How should I manage tables that refer to site 'events'. i.e. certain activities a user has done on a website that I use for tracking. I want to be able to do all kinds of datamining and correlation between different activities of users and what they have done.
Today alone I added 107,000 rows to my SiteEvent table. I dont think this is sustainable!
The database is SQL Server. I'm mainly referring to best practice activites with respect to managing large amounts of data.
For instance :
- Should I keep these tables in a database all of their own?
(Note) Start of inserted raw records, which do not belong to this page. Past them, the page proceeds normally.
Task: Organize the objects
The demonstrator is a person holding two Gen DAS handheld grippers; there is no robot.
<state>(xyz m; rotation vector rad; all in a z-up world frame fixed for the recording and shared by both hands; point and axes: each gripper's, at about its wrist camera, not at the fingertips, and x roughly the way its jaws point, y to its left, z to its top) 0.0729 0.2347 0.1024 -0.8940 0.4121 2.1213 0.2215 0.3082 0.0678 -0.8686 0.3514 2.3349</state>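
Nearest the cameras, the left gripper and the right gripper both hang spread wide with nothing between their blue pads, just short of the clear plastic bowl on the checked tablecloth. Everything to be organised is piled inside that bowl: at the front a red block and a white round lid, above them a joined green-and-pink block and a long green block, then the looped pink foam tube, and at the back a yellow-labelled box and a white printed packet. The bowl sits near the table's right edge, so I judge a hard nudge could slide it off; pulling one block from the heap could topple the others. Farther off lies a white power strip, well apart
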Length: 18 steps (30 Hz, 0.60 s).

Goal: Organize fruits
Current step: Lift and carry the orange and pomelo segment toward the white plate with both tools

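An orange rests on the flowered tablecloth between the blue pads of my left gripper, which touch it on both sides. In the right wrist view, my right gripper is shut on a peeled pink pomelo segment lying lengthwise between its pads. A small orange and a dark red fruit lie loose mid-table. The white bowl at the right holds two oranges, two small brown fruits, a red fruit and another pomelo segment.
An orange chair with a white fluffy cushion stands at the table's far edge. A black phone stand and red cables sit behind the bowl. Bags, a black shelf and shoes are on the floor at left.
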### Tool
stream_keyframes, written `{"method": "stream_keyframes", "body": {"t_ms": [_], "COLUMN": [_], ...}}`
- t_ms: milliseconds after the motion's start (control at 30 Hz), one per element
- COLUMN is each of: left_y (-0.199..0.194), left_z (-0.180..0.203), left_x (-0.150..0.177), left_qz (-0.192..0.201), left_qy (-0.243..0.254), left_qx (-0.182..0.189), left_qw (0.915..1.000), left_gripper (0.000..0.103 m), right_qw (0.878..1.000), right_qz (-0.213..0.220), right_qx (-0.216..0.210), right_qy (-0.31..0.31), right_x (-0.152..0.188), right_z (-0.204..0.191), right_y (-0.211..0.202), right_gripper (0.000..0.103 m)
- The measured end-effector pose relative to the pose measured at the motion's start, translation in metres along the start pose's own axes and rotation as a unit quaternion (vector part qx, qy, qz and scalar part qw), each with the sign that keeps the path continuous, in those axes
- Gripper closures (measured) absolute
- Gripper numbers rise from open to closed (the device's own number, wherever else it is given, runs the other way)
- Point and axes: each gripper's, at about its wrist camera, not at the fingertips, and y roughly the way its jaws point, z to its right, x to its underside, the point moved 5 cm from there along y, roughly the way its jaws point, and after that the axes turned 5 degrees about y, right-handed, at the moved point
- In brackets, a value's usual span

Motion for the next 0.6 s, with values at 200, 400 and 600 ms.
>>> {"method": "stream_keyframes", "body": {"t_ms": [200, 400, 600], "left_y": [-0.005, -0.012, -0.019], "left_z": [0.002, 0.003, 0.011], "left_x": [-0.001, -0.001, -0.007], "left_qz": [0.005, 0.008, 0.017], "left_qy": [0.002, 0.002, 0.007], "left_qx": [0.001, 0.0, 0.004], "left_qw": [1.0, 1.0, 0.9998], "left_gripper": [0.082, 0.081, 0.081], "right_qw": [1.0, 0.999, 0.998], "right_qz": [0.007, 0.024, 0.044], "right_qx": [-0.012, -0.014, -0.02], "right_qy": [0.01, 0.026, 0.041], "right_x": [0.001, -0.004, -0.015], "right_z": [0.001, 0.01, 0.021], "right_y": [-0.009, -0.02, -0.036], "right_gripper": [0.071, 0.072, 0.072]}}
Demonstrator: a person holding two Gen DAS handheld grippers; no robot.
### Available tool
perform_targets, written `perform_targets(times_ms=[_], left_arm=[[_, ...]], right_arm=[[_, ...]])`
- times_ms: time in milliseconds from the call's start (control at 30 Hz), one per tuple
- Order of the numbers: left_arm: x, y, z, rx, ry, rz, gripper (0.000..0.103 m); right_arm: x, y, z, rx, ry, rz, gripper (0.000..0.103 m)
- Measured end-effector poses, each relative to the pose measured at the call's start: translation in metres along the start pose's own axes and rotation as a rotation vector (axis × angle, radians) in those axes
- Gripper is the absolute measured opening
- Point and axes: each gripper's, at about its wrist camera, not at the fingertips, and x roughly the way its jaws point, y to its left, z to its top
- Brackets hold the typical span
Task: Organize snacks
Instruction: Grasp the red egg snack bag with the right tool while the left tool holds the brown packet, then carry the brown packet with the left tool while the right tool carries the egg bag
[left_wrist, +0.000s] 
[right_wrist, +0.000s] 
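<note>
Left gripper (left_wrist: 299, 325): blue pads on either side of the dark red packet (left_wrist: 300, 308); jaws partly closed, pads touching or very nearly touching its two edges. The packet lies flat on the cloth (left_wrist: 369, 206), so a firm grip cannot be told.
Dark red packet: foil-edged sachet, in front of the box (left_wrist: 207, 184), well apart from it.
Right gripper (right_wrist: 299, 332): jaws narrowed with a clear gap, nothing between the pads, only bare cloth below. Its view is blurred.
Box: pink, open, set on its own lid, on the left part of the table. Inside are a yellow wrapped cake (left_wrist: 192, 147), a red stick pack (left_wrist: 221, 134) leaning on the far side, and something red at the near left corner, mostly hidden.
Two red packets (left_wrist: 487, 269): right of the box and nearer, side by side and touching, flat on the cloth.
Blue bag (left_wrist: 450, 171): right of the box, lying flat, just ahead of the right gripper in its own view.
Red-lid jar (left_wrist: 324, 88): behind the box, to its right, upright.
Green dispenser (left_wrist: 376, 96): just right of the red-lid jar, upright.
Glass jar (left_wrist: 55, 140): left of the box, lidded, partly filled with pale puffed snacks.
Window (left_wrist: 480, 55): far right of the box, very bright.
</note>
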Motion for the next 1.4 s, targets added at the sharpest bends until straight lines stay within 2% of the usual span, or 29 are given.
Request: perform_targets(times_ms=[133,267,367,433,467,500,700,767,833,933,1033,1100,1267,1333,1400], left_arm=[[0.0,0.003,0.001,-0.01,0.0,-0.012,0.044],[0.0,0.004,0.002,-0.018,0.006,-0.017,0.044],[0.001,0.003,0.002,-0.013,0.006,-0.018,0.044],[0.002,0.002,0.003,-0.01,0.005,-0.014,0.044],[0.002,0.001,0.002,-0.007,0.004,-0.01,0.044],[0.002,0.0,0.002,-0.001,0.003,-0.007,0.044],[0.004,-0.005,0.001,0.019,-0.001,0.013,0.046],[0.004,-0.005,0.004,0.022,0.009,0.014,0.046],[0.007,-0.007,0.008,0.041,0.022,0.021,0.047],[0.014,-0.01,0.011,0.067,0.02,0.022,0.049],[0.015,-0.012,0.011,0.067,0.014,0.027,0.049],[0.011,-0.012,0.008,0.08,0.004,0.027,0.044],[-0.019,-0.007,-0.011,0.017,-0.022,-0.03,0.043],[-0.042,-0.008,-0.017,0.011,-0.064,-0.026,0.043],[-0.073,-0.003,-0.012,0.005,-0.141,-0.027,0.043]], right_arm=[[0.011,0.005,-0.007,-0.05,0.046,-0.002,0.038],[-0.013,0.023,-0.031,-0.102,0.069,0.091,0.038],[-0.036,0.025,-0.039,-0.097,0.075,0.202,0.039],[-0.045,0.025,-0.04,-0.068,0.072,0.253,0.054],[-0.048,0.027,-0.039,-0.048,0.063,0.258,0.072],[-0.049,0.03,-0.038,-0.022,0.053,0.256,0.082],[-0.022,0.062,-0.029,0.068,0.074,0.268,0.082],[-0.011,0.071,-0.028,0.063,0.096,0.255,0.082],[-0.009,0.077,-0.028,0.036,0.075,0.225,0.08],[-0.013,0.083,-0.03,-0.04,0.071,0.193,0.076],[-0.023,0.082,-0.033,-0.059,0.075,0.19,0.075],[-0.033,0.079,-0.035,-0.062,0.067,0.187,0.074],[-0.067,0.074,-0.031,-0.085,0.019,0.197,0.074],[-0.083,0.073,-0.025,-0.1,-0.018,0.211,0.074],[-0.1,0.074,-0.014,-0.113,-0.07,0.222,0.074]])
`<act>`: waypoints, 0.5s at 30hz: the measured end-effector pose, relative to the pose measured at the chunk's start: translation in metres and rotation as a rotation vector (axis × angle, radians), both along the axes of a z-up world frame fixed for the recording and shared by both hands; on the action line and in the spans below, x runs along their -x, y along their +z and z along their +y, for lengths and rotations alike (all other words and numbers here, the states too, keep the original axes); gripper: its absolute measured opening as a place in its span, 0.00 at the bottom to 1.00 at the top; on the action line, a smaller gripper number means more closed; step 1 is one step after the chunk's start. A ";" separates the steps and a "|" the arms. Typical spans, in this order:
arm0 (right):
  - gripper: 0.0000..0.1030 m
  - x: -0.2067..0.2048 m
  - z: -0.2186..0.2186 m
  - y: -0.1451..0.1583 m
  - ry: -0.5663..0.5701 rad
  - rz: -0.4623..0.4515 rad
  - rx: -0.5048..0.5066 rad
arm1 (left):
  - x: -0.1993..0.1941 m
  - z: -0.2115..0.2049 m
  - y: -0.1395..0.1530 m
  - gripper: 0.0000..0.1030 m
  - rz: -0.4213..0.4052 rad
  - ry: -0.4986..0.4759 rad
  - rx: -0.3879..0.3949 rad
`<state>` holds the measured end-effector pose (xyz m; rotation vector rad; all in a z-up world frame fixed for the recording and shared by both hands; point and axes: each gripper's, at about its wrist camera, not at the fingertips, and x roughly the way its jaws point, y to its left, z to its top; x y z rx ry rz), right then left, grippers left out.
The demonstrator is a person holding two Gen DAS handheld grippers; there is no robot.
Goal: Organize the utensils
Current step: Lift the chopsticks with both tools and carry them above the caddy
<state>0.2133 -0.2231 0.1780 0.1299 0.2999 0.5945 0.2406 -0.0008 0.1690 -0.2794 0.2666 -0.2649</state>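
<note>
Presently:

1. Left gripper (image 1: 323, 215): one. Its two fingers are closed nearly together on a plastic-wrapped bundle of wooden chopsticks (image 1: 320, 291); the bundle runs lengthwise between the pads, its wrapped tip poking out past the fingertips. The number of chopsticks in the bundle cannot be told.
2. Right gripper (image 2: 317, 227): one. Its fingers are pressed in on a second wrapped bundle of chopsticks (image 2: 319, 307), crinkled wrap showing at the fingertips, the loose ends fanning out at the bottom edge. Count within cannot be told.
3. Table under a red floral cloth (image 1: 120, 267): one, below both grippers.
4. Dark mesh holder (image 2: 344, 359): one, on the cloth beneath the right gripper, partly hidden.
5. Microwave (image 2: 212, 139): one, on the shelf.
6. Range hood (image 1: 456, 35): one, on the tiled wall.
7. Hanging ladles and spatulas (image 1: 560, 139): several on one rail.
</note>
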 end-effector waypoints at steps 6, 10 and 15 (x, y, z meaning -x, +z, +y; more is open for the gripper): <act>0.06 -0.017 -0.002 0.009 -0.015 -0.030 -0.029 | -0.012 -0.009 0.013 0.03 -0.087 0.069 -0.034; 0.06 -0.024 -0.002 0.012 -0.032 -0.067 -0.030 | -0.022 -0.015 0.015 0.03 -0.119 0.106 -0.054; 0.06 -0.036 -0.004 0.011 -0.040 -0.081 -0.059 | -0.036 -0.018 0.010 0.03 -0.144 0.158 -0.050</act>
If i need to join with other tables this could be a problem. Currently I just have one database with everything in.
- How ought I to purge old records. I want to ensure my db file doesnt keep growing.
- Best practices for backing up and truncating logs
- Will adding additional indexes dramatically increase the size of the DB with so many records?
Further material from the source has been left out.